Upon getting my first case, I needed to research the issues. I knew how to investigate and try a criminal case where there are many due process protections for the accused, such as a jury trial, a judge that is not also police and prosecutor, the presumption of innocence, the burden on the prosecution of proof beyond a reasonable doubt, a trial where evidence is presented in open court with cross examination, knowledge of the factual allegations that support the charges and other reasonable, accepted and normal parts of a trial that are largely summed up by the school yard response to a claim of “prove it.”
Normally in criminal cases, we say prove it. We challenge the factual allegations. But where there are no due process protections like the above, "prove it" is not enough.
In fact, the accused is not presumed innocent and if s/he does not present evidence, s/he will lose. The investigator/prosecutor/judge is one person. That person believes trauma informed sexual assault theory. This essentially means that if reported, then guilty. In truth, the accused must prove themselves innocent.
I read articles on Andrew T. Miltenberg of Nesenoff & Miltenberg, LLP in New York nmllplaw.com. Mr. Miltenberg was essentially the alarm bell ringing on these issues. Not only was he pioneering the fight in schools, he was bringing cases to the Federal Courts and showing the lack of due process. I read his pleadings. This helped me present a fair due process argument at CSU, in addition to a thorough factual attack. Although we did not win initially, we won on university appeal.
Each time I started a new case, I learned more and fought the due process failures better. Each time, I learned how to better investigate in a school setting. Each time I advanced my process of how we responded, conversed with the investigators and prepared my clients. Specifically on factual issues, my Trial Lawyers College training helped me find facts and motivations that supported innocence.
Back to the Title IX panel discussion. Arriving shortly after the panel started, due to a successful car crash negotiation running long. I share what I have learned so others can help their clients without a Federal Lawsuit, or maybe to set it up better. I was a little dismayed to hear that most people did not feel they could win at the school level. I have successful results in almost all of my cases. This could be due to the random assignment of cases, or it could be due to my attitude, investigation and process. I was not trying to scold, I just wanted to encourage.
Guess who else is on the panel? Andrew T. Miltenberg, the pioneer. I am honored to participate with him. Andrew and I have a case together right now. We both got on the case after the university portion was complete. Andrew was preparing the Title IX Federal suit. I was defending the felony criminal sexual assault with force case filed in the Colorado state courts in Boulder. Last summer, I was able to show the prosecutor (now an Adams District Court judge) the trouble with the case. She dismissed. Andrew filed the Title IX suit not long after. We are in the midst of that litigation now.
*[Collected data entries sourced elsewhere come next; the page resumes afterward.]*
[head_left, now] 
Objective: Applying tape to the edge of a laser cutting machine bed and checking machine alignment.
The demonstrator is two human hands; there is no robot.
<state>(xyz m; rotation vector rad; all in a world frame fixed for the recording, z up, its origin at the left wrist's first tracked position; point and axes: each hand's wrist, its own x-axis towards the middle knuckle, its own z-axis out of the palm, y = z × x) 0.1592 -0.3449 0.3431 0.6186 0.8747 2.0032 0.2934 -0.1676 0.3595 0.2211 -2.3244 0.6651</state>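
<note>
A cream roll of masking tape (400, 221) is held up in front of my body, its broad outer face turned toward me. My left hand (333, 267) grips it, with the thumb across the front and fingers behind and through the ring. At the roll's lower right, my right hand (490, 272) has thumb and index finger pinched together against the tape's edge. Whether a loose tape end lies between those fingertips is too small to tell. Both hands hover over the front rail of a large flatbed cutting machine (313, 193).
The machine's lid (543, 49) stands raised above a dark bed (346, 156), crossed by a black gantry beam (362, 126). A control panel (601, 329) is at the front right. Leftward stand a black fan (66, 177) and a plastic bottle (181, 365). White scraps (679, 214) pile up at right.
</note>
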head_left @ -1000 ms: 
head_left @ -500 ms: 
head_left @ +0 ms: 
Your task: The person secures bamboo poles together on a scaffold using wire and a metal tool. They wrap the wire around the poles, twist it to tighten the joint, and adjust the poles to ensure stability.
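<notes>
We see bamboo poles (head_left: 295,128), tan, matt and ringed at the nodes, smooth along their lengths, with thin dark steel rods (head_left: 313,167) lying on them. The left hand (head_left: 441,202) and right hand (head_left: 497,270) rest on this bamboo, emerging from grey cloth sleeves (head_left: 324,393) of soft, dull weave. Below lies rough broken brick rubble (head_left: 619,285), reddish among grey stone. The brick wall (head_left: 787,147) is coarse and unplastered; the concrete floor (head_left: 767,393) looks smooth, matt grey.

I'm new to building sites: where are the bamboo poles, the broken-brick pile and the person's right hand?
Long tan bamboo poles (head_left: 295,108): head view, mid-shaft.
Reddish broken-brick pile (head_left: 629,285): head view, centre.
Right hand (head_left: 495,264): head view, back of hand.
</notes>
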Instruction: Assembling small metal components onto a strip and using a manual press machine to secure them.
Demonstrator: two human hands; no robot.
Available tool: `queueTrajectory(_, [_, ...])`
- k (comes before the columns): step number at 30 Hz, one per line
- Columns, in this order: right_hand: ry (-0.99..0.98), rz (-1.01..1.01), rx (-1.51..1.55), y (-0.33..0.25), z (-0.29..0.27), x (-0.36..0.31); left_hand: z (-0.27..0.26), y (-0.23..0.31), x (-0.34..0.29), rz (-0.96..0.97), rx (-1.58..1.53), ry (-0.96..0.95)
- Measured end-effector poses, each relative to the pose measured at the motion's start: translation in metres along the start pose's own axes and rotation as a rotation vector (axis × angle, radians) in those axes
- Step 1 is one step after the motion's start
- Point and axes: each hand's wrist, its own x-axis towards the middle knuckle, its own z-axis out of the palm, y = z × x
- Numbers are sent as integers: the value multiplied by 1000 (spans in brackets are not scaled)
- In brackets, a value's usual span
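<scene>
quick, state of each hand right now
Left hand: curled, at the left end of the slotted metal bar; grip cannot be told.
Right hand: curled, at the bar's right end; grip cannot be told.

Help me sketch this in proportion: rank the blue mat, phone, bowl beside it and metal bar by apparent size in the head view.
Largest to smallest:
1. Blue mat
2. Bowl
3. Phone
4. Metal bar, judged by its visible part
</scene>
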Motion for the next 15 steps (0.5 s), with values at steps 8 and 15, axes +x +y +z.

Despite working together, we had not met face to face. It was great to learn from him and meet him.
I love teaching, which is really sharing things that I have learned from others or from experience. I have taught CLEs on DUI, Identification Evidence, Jury Selection, Restitution and other issues. I share my knowledge informally with my colleagues and they often do the same. I am quite proud to say I am now Faculty at the Trial Lawyers College (www.triallawyerscollege.com). I leave Thursday to teach at @TLCWY methods of jury selection in Alaska for Trial Lawyers College. I have written a few published articles. The best thing about teaching or writing is that it exposes what you do not know, so that you can get better. I am a better lawyer for teaching.
By the way, afterwards, I met the new client and he hired me.